#### [What to do]
Look through the data below for the string "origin", and copy every line where it turns up.

----

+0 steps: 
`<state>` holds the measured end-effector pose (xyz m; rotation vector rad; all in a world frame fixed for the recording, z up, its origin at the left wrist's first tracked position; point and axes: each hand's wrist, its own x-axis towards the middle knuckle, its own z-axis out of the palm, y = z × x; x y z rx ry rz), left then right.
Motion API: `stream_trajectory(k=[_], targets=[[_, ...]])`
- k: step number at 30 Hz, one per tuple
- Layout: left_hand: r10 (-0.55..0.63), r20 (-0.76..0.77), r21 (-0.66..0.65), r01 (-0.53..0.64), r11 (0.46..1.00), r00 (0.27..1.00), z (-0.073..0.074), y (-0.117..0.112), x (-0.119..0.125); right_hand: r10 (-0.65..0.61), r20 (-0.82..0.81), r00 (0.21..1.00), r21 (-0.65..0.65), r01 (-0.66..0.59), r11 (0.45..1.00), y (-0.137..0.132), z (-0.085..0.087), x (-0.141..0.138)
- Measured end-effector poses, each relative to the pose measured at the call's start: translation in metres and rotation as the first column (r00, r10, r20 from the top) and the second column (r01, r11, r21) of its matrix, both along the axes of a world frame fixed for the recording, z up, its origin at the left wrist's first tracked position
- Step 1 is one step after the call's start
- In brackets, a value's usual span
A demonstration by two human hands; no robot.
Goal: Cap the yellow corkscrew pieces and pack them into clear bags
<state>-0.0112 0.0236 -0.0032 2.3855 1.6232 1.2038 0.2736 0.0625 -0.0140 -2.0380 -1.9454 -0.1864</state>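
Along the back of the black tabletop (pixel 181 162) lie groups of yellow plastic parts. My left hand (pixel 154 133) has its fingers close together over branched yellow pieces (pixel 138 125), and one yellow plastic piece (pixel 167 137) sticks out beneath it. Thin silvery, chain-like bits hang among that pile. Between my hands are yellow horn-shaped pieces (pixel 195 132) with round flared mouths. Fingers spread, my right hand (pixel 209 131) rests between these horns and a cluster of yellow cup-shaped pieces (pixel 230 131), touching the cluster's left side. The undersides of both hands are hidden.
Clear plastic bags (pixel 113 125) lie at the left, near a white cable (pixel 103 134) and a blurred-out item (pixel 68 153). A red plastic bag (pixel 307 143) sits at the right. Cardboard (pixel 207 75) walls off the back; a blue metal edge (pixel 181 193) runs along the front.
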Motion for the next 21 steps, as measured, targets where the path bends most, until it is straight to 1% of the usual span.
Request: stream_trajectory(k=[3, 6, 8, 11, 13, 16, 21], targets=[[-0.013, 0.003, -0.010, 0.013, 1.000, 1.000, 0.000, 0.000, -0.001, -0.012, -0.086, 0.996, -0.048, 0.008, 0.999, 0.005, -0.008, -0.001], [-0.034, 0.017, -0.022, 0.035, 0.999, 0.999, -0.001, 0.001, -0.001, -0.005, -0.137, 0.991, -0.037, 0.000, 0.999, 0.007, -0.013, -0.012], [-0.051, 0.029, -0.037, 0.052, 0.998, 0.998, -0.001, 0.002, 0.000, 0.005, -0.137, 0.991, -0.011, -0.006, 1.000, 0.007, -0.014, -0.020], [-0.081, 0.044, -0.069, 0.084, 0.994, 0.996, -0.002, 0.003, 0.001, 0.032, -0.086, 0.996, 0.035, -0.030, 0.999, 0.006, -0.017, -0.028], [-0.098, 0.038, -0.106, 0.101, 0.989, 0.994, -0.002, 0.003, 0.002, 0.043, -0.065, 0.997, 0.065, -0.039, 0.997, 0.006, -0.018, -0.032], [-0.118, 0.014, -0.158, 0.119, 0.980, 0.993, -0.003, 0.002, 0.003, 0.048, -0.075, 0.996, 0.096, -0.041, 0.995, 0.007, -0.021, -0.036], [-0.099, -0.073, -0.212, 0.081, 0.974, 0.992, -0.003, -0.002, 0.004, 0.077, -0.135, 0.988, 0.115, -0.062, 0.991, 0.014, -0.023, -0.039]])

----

#### [Exercise answer]
`<state>` holds the measured end-effector pose (xyz m; rotation vector rad; all in a world frame fixed for the recording, z up, its origin at the left wrist's first tracked position; point and axes: each hand's wrist, its own x-axis towards the middle knuckle, its own z-axis out of the palm, y = z × x; x y z rx ry rz), left then right.
- Measured end-effector poses, each relative to the pose measured at the call's start: translation in metres and rotation as the first column (r00, r10, r20 from the top) and the second column (r01, r11, r21) of its matrix, both along the axes of a world frame fixed for the recording, z up, its origin at the left wrist's first tracked position

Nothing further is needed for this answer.